The problem —
Nothing but the data below, returned exactly, should appear in the answer.

Supplied data —
»»
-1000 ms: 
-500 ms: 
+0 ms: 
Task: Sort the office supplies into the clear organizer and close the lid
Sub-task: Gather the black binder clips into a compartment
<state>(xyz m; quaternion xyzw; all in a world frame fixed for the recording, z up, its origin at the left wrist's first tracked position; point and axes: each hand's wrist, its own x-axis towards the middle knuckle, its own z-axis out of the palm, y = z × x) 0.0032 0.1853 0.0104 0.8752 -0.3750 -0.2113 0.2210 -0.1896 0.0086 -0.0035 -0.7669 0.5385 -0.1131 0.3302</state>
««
Output for this exercise —
-1000 ms: 
-500 ms: 
+0 ms: 
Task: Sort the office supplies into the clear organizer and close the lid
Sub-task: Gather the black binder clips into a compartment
<state>(xyz m; quaternion xyzw; all in a world frame fixed for the recording, z up, its origin at the left wrist's first tracked position; point and axes: each hand's wrist, its own x-axis towards the middle knuckle, its own z-axis out of the palm, y = z × x) 0.0032 0.1853 0.0104 0.8752 -0.3750 -0.2113 0.2210 -0.1896 0.0086 -0.0035 -0.7669 0.5385 -0.1131 0.3302</state>

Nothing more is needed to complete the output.